Task requirements:
The full listing, written out exactly and without images, is the expected result.

[Opening Data section]

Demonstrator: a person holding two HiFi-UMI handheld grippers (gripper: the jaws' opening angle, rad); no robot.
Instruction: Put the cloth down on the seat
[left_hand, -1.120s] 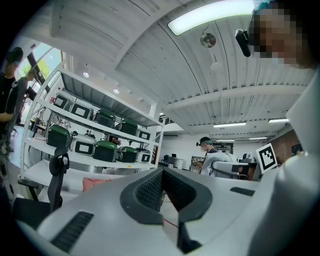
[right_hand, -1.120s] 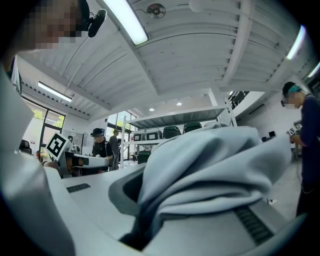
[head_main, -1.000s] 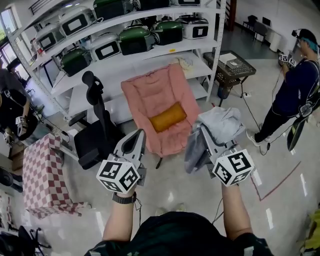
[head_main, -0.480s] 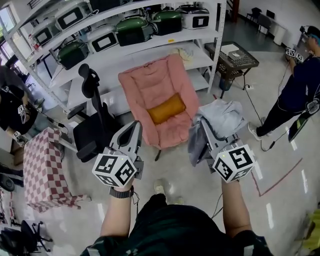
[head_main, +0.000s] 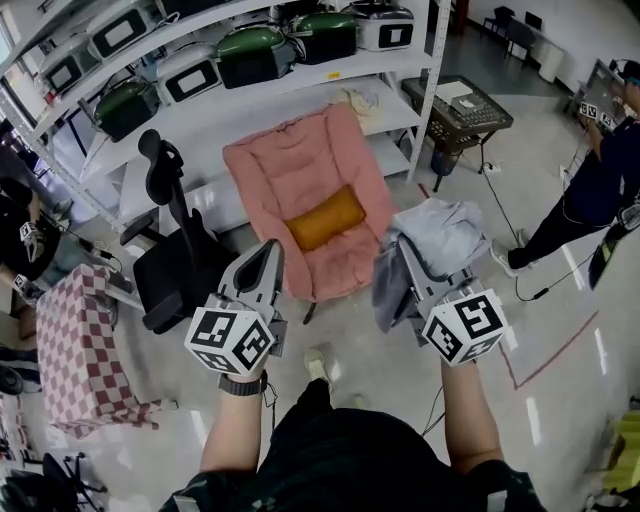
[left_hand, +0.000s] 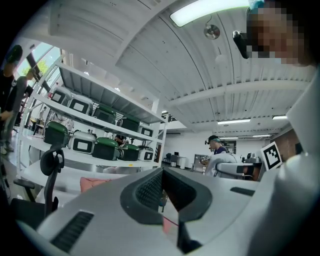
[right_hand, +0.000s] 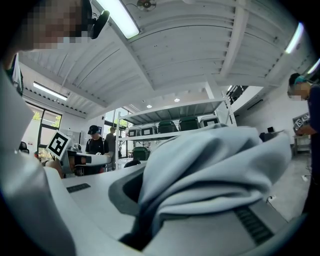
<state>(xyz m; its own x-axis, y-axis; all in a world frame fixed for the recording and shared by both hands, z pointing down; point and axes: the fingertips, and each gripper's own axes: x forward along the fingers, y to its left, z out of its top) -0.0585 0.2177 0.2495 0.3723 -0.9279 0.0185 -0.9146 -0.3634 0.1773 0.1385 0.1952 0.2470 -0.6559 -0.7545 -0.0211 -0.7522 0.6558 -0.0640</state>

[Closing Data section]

Your response:
Demonstrator: a person holding two HiFi-UMI handheld grippers (gripper: the jaws' opening angle, rad); no robot.
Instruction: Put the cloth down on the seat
[left_hand, -1.120s] 
[right_hand, -1.120s] 
[head_main, -1.000s] 
[head_main, -0.480s] 
[head_main, +0.000s] 
[left_hand, +0.000s] 
[right_hand, +0.000s] 
<state>(xyz m; its own x-axis, y-axis; all in a world frame fixed for the recording and shared by both hands, z pointing down; point and axes: the fingertips, and each gripper's own axes: x forward along the fingers, y to its left, z out of its top) -0.0585 0.2177 0.2495 0.3723 -0.9279 0.0185 -0.9146 -0.3634 0.1773 0.1385 0.1952 0.2470 -0.6559 -0.7545 -0.0211 -0.7522 0.6558 -0.0640</state>

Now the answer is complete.